Informed consent and clinical trials: where is the placebo effect?
BMJ 2017; 356 doi: https://doi.org/10.1136/bmj.j463 (Published 03 February 2017) Cite this as: BMJ 2017;356:j463- C R Blease, philosopher of medicine1 2,
- F L Bishop, health psychologist3,
- T J Kaptchuk, director2
- 1School of Philosophy, University College Dublin, Ireland
- 2Program in Placebo Studies, Beth Israel Deaconess Medical Center/Harvard Medical School, Boston, MA, USA
- 3Department of Psychology, University of Southampton, UK
- Correspondence to: C R Blease charlotteblease{at}gmail.com
Informed consent requires researchers to provide participants with information about research that is accurate, complete, and understandable.1 Researchers also have an ethical obligation to ensure participants understand the investigational nature of the study. In clinical trials we argue that adequate information must include understandable descriptions of the function of placebos2 and their effects (box 1). This is essential to ensure trial participants are fully informed about the potential benefits and risks of the study. The ethical imperative to ensure that participants understand placebos is made stronger by continued debate about use of placebos and active controls.4
Box 1: What are placebos?3
According to typical patient information leaflets used in clinical trials: “A placebo is a dummy treatment which looks like a genuine medicine but contains no active ingredient.”
Placebos are designed to look—and ideally taste, smell, and feel—like the drug that is being tested so that participants do not know which they are receiving. Placebos are often made out of substances such as cellulose, flour, or lactose.
Can placebo treatment have any positive benefits?

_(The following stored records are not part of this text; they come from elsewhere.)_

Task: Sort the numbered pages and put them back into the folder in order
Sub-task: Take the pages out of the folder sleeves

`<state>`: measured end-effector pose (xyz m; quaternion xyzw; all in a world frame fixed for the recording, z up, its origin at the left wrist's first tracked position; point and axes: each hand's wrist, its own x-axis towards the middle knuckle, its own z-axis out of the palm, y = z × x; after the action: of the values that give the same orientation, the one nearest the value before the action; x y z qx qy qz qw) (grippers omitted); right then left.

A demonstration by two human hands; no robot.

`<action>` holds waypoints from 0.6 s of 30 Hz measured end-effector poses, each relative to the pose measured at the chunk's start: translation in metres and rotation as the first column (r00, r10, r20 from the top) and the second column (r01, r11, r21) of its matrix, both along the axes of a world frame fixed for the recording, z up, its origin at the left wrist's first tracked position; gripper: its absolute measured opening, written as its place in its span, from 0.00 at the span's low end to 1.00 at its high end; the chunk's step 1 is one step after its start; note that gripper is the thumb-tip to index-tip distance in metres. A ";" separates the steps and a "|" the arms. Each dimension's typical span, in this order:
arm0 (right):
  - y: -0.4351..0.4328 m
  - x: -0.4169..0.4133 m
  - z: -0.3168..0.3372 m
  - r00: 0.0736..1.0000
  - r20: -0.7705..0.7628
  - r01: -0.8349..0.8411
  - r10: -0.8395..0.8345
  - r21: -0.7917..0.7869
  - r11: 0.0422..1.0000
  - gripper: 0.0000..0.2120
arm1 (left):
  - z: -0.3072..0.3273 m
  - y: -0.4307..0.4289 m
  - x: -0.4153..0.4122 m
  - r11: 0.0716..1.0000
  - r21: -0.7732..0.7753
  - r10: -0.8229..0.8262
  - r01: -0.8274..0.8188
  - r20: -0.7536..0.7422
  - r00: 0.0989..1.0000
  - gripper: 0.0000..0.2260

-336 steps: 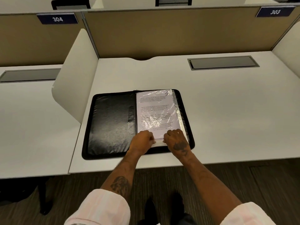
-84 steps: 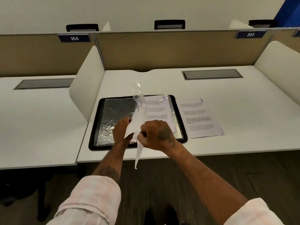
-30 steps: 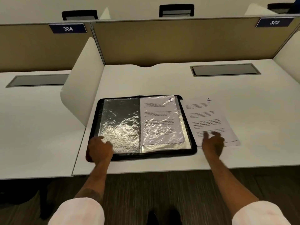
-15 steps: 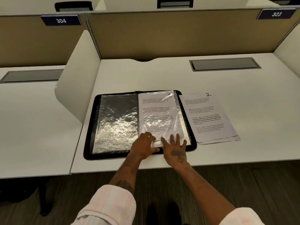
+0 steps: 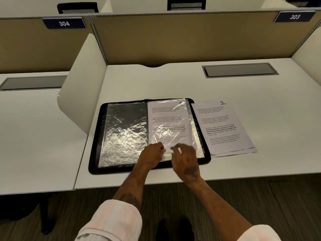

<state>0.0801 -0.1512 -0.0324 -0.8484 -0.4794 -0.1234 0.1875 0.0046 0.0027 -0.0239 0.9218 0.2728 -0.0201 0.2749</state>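
A black zip folder (image 5: 94,150) lies open on the white desk (image 5: 173,80). Its left side shows an empty shiny plastic sleeve (image 5: 125,133). Its right side holds a printed page marked 1 (image 5: 167,122) inside a sleeve. Right of the folder lies a loose stack of pages (image 5: 224,127), the top one marked 2. My left hand (image 5: 151,155) grips the bottom edge of the right sleeve with curled fingers. My right hand (image 5: 185,157) is beside it at the same edge, fingers bent over the page's lower end, which the hands hide.
A white divider panel (image 5: 81,91) stands left of the folder; another desk lies beyond it. A tan partition (image 5: 191,37) closes the back. A grey cable hatch (image 5: 239,70) is set into the desk at the far right. The desk's front edge runs just below the folder.
Over the last second my right hand left the stack marked 2 and my left hand left the folder's left corner. Both now meet at the right sleeve's bottom edge, fingers curling in.
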 end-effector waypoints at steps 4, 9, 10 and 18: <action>0.002 -0.015 -0.008 0.958 -0.016 -0.285 0.285 -0.039 0.958 0.09 | -0.002 -0.001 -0.001 0.999 -0.035 0.012 -0.011 0.032 0.999 0.09; 0.015 -0.011 -0.019 0.971 -0.240 -0.126 0.014 -0.462 0.878 0.39 | -0.001 -0.005 -0.005 0.998 0.056 0.001 -0.004 0.057 0.998 0.10; 0.015 -0.011 -0.019 0.972 -0.235 -0.107 -0.013 -0.489 0.866 0.43 | -0.001 -0.006 -0.006 0.997 0.078 -0.006 0.002 0.051 0.999 0.10; -0.003 -0.033 -0.025 0.992 -0.125 -0.054 -0.005 -0.460 0.886 0.36 | -0.002 -0.012 -0.011 0.984 0.153 -0.098 0.093 0.024 0.995 0.16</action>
<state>0.0468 -0.1541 -0.0578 -0.8684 -0.4933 0.0491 0.0109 -0.0068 -0.0096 -0.0255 0.9522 0.2248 0.0023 0.2068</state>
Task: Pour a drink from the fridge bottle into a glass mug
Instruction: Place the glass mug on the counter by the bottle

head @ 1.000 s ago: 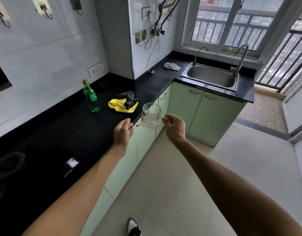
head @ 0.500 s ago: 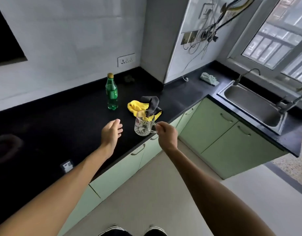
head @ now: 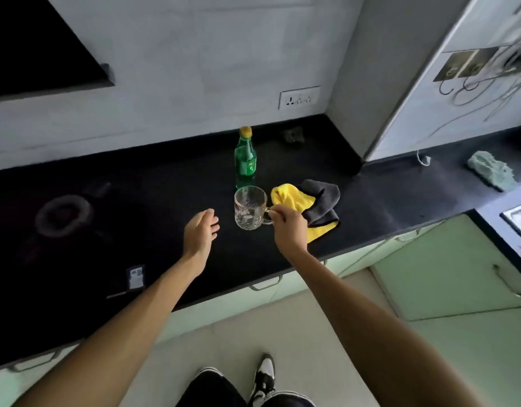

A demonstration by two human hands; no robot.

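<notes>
A clear cut-glass mug (head: 249, 211) is upright and empty, low over the black counter (head: 165, 224); whether it touches the counter I cannot tell. My right hand (head: 288, 227) pinches its handle from the right. Behind the mug stands a green bottle (head: 245, 160) with a yellow cap, upright and closed. My left hand (head: 201, 232) hovers to the left of the mug, fingers apart, holding nothing.
A yellow and grey cloth (head: 309, 207) lies just right of the mug, partly under my right hand. A pale green rag (head: 491, 173) lies near the sink (head: 517, 221) at the far right. A small dark object (head: 293, 136) sits by the wall. A cooktop ring (head: 64, 215) is on the left.
My view has swung left and closer to the counter. My right hand has carried the mug from beyond the counter edge to in front of the bottle. My left hand stayed beside it.
</notes>
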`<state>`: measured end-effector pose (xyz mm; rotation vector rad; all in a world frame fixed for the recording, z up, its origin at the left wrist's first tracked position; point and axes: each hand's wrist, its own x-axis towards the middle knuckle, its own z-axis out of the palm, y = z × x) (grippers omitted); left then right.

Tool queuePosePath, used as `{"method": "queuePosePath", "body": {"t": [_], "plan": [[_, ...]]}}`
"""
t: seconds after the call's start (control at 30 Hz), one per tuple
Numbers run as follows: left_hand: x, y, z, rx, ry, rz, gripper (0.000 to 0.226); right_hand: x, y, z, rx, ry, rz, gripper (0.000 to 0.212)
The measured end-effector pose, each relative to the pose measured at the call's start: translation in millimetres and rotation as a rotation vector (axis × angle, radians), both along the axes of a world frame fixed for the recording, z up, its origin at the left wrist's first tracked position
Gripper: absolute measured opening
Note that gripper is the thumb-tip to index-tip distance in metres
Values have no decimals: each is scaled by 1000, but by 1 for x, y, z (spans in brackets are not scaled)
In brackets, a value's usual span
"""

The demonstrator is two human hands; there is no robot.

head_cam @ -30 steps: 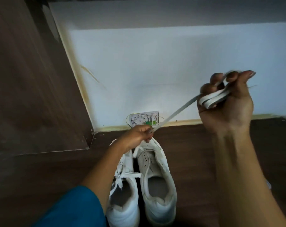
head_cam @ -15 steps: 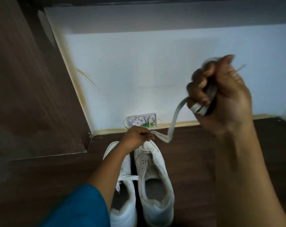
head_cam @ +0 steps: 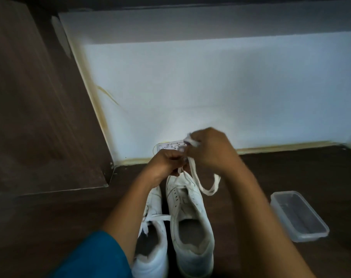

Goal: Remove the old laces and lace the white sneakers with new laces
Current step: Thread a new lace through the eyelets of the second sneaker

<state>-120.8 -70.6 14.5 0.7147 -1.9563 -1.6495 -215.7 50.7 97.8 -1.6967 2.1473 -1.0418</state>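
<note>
Where both hands meet, lace loops below right grip.

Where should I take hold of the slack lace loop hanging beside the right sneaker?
Pinch the lace loop at its lowest bend, coming from the right over the open floor. The flat band hangs free there, clear of the right sneaker, while both hands crowd its upper ends.

Two white sneakers stand side by side on the dark floor, toes toward the far wall. Left hand and right hand meet above the toes, gripping a white lace that loops down rightward. A clear plastic container sits at right.
</note>
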Motion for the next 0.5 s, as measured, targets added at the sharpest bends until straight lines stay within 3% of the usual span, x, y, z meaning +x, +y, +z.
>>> {"method": "queuePosePath", "body": {"t": [0.1, 0.2, 0.27, 0.43, 0.5], "plan": [[-1, -1, -3, -3, -15, 33, 38, 5, -18, -28, 226, 115, -106, 35], [-1, -1, -8, -8, -18, 39, 31, 4, -21, -38, 301, 188, -205, 20], [1, -3, -10, -55, -20, 32, 31, -2, -20, -34, 288, 175, -221, 15], [9, -9, -28, -200, -122, -53, 41, -6, -18, -28, 157, 87, -138, 36], [11, -11, -36, -195, -165, -44, 41, -4, -20, -30, 137, 39, -87, 31]]}}
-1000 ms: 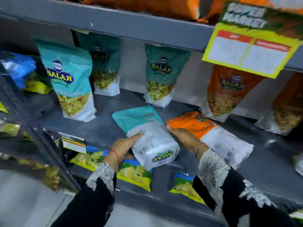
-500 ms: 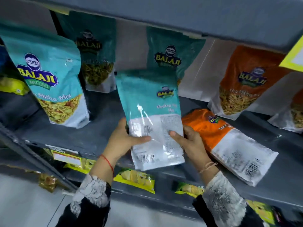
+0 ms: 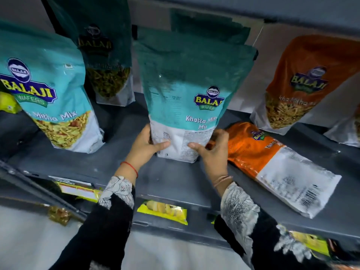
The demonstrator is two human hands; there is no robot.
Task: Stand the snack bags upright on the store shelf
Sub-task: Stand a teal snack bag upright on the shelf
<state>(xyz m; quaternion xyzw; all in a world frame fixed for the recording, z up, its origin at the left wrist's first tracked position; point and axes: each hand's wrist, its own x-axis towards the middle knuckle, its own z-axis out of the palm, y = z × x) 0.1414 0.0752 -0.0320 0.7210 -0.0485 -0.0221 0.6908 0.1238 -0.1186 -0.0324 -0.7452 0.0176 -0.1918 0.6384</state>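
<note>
A teal snack bag (image 3: 191, 90) stands upright in the middle of the grey shelf (image 3: 175, 178), its back side toward me and its base on the shelf. My left hand (image 3: 148, 147) grips its lower left edge and my right hand (image 3: 210, 152) grips its lower right edge. Just to the right an orange snack bag (image 3: 272, 164) lies flat on the shelf. Other bags stand upright: a teal bag (image 3: 48, 98) at the left, a darker teal bag (image 3: 105, 61) behind it, and an orange bag (image 3: 303, 84) at the right.
Another teal bag (image 3: 210, 26) stands behind the held one, mostly hidden. Below the shelf edge lie yellow snack packs (image 3: 165, 210) and a price label (image 3: 76, 190). The upper shelf (image 3: 253, 8) overhangs the bag tops. The floor (image 3: 29, 240) shows at lower left.
The teal bag was lying flat, then both hands lifted it and set it upright on the shelf, farther back. The view moved closer to the shelf.
</note>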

There is evidence that placebos have measurable effects on many symptoms, including pain, depression, fatigue, and other perceptions of bodily dysfunction. When patients receive attention from medical professionals about their symptoms, and then receive a treatment (even if that treatment is a placebo), the brain’s natural pharmacy is activated releasing neurotransmitters and engaging areas of the brain that help to relieve symptoms. Evidence suggests that placebo effects mainly involve relief of symptoms but are unlikely to affect underlying disease
Nevertheless, evidence suggests that investigators often fall short of their ethical obligations. In the 1980s the term “therapeutic misconception” was coined to refer to the widespread …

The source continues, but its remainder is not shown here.